Nursing involves many different parts, but at the core is providing care upon which people’s health and well-being is at stake. Because of this important implication, people depend on nurses, and nursing can at times be stressful and consuming. When nurse perceptions of the workplace are viewed as dissatisfying or stressful due to staffing by their employers, they are more likely to suffer from burnout and leave nursing much sooner than they otherwise would have (Toh, Ang, & Devi, 2012). Young educated nurses are vital to addressing the nursing shortage, and losing nurses from the workplace sooner than those retiring complicates the efforts to address the shortage and rather widens the gap from adequate levels. Nurses need to feel support in the struggle for adequate staffing from their leaders and organization, just as the lord:

Come to me, all who labor and are heavy laden, and I will give you rest. Take my yoke upon you, and learn from me, for I am gentle and lowly in heart, and you will find rest for your souls. (Matthew 11:28-30, ESV)

Addressing the Shortage

Human resources policies and organization vision towards human capital will play a large role in the competition between healthcare organizations that compete for the nurses available during the shortage.
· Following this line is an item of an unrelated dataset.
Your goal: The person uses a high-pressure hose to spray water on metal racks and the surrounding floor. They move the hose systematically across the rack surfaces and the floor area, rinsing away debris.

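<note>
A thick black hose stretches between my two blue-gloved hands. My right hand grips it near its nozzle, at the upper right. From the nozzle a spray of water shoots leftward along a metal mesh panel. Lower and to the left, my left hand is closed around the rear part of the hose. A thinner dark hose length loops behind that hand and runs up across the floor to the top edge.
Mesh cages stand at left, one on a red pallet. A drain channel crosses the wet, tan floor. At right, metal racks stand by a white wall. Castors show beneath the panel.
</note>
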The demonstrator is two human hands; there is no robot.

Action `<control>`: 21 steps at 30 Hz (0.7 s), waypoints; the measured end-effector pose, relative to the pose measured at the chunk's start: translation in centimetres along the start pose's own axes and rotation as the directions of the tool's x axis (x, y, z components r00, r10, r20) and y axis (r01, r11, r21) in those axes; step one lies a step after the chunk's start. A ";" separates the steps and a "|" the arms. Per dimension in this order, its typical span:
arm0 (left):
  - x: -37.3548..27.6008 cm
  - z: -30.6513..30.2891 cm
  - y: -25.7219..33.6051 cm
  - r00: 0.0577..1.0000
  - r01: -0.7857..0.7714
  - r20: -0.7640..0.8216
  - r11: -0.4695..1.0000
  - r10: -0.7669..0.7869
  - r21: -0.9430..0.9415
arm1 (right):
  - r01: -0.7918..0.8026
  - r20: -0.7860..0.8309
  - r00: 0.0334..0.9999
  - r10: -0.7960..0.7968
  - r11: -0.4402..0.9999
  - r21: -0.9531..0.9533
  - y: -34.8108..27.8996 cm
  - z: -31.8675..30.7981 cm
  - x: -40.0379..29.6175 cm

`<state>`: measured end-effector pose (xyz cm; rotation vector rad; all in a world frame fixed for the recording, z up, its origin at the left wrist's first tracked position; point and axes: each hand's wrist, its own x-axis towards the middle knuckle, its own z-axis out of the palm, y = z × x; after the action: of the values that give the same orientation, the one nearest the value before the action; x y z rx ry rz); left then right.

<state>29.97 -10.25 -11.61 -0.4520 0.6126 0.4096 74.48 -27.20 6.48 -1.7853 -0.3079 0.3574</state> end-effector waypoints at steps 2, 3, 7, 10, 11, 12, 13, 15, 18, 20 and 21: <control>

One of the ways organizations can provide total compensation that benefits their employees is to offer continued educational opportunities for nurses to obtain advanced degrees in nursing (Clark & Allison-Jones, 2011). Doing so not only provides a benefit for the nurse directly, but also prepares them for a greater role in the organization and can help grow a career that has a role in developing the organizational vision. Health care organizations can help provide this benefit during a period of nursing school capacities by affiliating themselves with nursing schools that enable them to provide class structures that fit working nurse’s schedules, cost savings, and enrollment opportunities (Clark & Allison-Jones, 2011). “For the protection of wisdom is like the protection of money, and the advantage of knowledge is that wisdom preserves the life of him who has it” (Ecclesiastes 7:12, ESV).

Word Count: 749

References

Allen, L. (2008). The nursing shortage continues as faculty shortage grows. Nursing Economics, 26(1), 35.

Clark, R. C., & Allison-Jones, L. (2011). Investing in human capital: An academic-service partnership to address the nursing shortage. Nursing Education Perspectives, 32(1), 18-21.

Fox, R. L., & Abrahamson, K. (2009). A critical examination of the U.S. nursing shortage: Contributing factors, public policy implications. Nursing Forum, 44(4), 235-44.

Moses, H., Matheson, D. H., Dorsey, E. R., George, B. P., Sadoff, D., & Yoshimura, S. (2013). The anatomy of health care in the United States. Jama, 310(18), 1947-1964.

Pynes, J. E., & Lombardi, D. N. (2011). Human resources management for health care organizations: A strategic approach. San Francisco, CA: Jossey-Bass. ISBN: 9780470873557.

Toh, S. G., Ang, E., & Devi, M. K. (2012). Systematic review on the relationship between the nursing shortage and job satisfaction, stress and burnout levels among nurses in oncology/haematology settings. International Journal of Evidence‐based Healthcare, 10(2), 126-141.

Twigg, D., Duffield, C., Thompson, P. L., & Rapley, P. (2010). The impact of nurses on patient morbidity and mortality–the need for a policy change in response to the nursing shortage. Australian Health Review, 34(3), 312-316.